CUMHURİYET FİKRİ VE SPORUN BULUŞMASI
Ülkemizde sporun tarihi, Cumhuriyet’in tarihine paralel olacak şekilde aktarılmak istendiğinde, futbolun bu anlatımda açık ara diğer branşlar üzerinde tahakküm kurduğu gözlemlenir. En çok ilgi gören, kitleselliği yüksek, ideolojik manipülasyona açık ve bir o kadar da sistemin en çok rağbet gören spor dalı olarak futbol, ülkenin siyasi tarihine de iz bırakmıştır. 1908’den 1923’e, geç Osmanlı ya da erken Cumhuriyet diye tarif edebileceğimiz dönemde, 2. Meşrutiyet yıllarında bir “müdahaleler çağı” açıldığına futbol üzerinden şahit oluruz. Eğer Cumhuriyet’in kuruluşunu takvimsel olarak biraz esnetirsek, 2. Meşrutiyet’ten 1923’e kadarki İttihat Terakki’yi de içerisine alan dönemi spor-siyaset ilişkisi açısından tahlil etmek gerekecektir. Neden mi? 1908’de başlayan ve 1923’te Cumhuriyet fikri ile açılışını yapan birinci yüzyılda futbolun milliyetçilik, Türkçülük ve İslam hevesi yoğundur. Bu kimi zaman bir ideolojik manevra olarak izlenir, çoğu zaman ise açık bir iktidar müdahalesi halini alır.
Normaldir.
Bu durumlara erken Cumhuriyet döneminde de sıklıkla rastlanacaktır. Cumhuriyet’in kuruluşundan bir sene sonra dahil olunan, 1924 yılının yaz aylarında Fransa’da düzenlenen Paris Olimpiyat Oyunları ise genç Cumhuriyet’in ilk uluslararası organizasyon denemelerinin başında gelir. Maksat hasıl olmuştur. Hedef, yeni Cumhuriyet’in görünürlük ve diplomatik meşruiyet kazanmasıdır.
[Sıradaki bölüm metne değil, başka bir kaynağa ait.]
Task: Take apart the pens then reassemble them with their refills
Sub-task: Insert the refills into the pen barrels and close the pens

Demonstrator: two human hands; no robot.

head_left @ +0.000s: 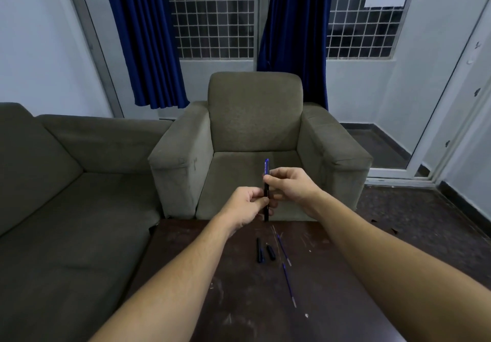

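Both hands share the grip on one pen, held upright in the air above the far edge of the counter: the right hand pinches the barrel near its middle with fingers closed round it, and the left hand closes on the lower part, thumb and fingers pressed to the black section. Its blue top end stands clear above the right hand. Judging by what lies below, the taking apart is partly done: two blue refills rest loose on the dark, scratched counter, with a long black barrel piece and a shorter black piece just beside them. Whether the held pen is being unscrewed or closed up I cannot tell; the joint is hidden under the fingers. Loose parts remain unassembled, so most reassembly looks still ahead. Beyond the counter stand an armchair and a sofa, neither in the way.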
Sporun, bir diplomatik araç olduğu gerçeği ise yüz yıldır hiç değişmemiştir.
Öte yandan Milli Olimpiyat Komitesi’nin, Türkiye İdman Cemiyetleri İttifakı’nın kuruluşu, Anadolu’da Demirspor’ların, Milli Mensucat’ların, Sümerspor’ların, “Türkgücü-İdmanyurdu” ya da “Türkocağı-İdmanocağı” rekabetlerinin, kulüpçülük ve devletçilik bağlamında öne çıkarılması boşa kürek çekmek değildir.
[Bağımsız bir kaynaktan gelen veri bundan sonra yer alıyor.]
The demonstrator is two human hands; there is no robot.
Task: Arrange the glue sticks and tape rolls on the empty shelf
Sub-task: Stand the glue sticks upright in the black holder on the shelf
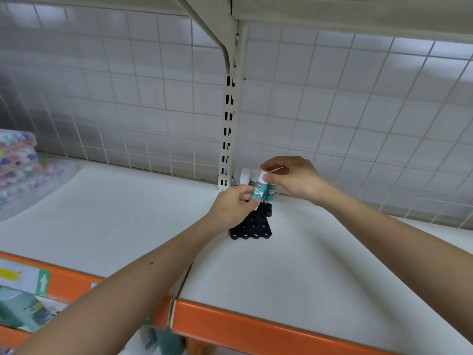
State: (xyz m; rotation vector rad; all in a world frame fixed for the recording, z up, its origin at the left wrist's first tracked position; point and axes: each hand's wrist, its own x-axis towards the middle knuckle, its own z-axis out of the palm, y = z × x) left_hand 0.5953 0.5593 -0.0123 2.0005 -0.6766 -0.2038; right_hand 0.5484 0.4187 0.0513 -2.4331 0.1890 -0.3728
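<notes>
white shelf (294, 265), teal glue stick (259, 188), writing unreadable

Retail shop aisle, orange-edged shelf (281, 326), slotted upright (227, 119), wire grid backing (358, 111), packaged goods (18, 162)

I see one glue stick (259, 190), white-capped with a teal label, nearly upright, my right hand (291, 178) pinching its cap and my left hand (236, 206) gripping its base. The other glue sticks (246, 176) stand just behind that grip, touching one another.
</notes>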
Dönemin nesnel koşullarının yansımasıdır.
Ancak bu parantez kapanacaktır.
DP’Lİ YILLARDAN 12 EYLÜL’E
Yeni açılan parantezde ise devletin ağırlığının arttığı bir spor iklimi ve literatürü vardır. Halkevleri’nin yayın organı Ülkü Dergisi’nin sporda devletçilik savunusu baskındır. İktidar partisi CHP’nin spora ilgisi zirve görmüş, PTT, DSİ, Köy Hizmetleri gibi takımlar kurulurken, yine bir kamu müdahalesi olarak kurulan ya da desteklenen Çaykur Rizespor, TKİ Linyitspor, Batman Petrolspor ya da MKE Ankaragücü gibi kulüpler de artık spor sahnesine çıkmıştır.
Nasıl şüphe olsun; Cumhuriyet’i ve ardından gelen süreci en iyi anlatan yine futbol ve onun uzuvları olmuştur.
Çünkü futbol, o dönemde de bu konjonktüre benzer şekilde gerek toplumsal tahakküm manevrası yapmak gerekse de bir kontrol mekanizması işlevi görmek için araçlaştırılmıştır. Demokrat Parti (DP) yıllarında “dışa açılan” spor, alabildiğine politikleşirken, futbolun ağırlığı artık tartışılması güç bir konuma erişmiştir.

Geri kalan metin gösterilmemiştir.